▶ REQUIRED WORK
Scan the material below for every line with the string "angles", and copy those lines.

BEGIN

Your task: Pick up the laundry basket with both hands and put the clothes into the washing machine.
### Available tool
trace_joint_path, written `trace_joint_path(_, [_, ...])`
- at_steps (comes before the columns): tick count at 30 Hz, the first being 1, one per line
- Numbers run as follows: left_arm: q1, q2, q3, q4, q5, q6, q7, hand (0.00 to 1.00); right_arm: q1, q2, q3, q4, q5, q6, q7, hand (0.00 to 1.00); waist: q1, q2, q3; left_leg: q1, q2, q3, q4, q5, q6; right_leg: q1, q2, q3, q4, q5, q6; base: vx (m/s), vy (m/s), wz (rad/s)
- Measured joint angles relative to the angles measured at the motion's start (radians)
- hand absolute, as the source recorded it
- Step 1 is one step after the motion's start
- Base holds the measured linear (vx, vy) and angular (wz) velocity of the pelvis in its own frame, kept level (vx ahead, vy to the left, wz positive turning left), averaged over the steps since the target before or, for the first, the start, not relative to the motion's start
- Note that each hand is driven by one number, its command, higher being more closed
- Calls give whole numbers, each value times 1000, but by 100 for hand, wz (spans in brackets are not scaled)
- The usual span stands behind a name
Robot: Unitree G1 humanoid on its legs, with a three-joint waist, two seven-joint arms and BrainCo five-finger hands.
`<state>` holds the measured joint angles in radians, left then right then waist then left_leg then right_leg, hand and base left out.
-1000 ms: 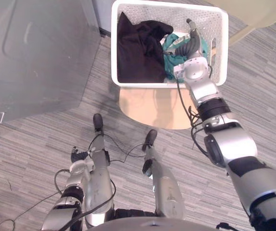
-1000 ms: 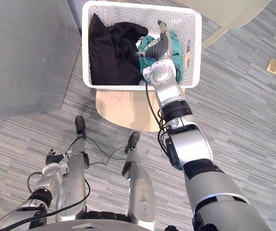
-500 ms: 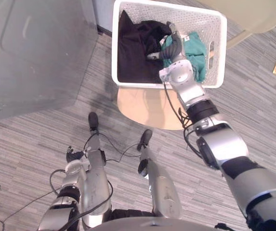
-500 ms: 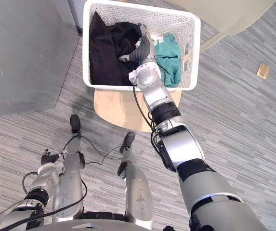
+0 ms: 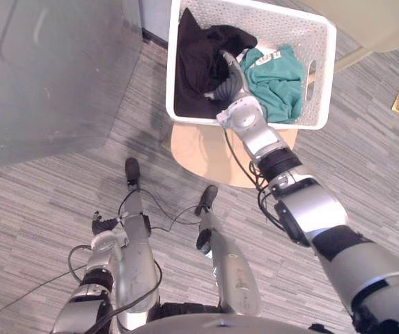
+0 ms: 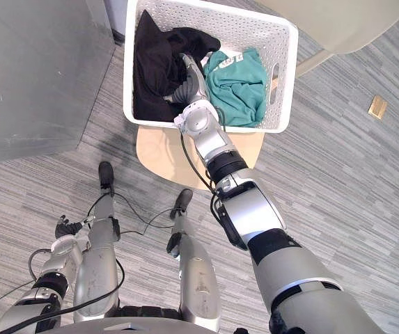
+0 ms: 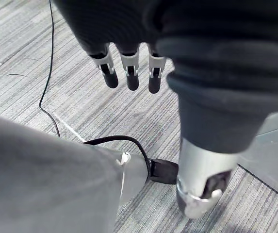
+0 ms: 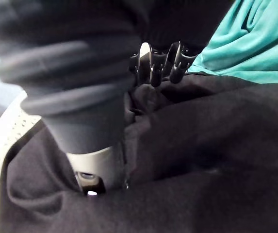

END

▶ RESULT
- Measured joint angles relative to the angles measured at the motion's start (radians)
`<state>` holds the measured joint angles in radians, left then right then waist then left_leg then right_leg, hand and base left out.

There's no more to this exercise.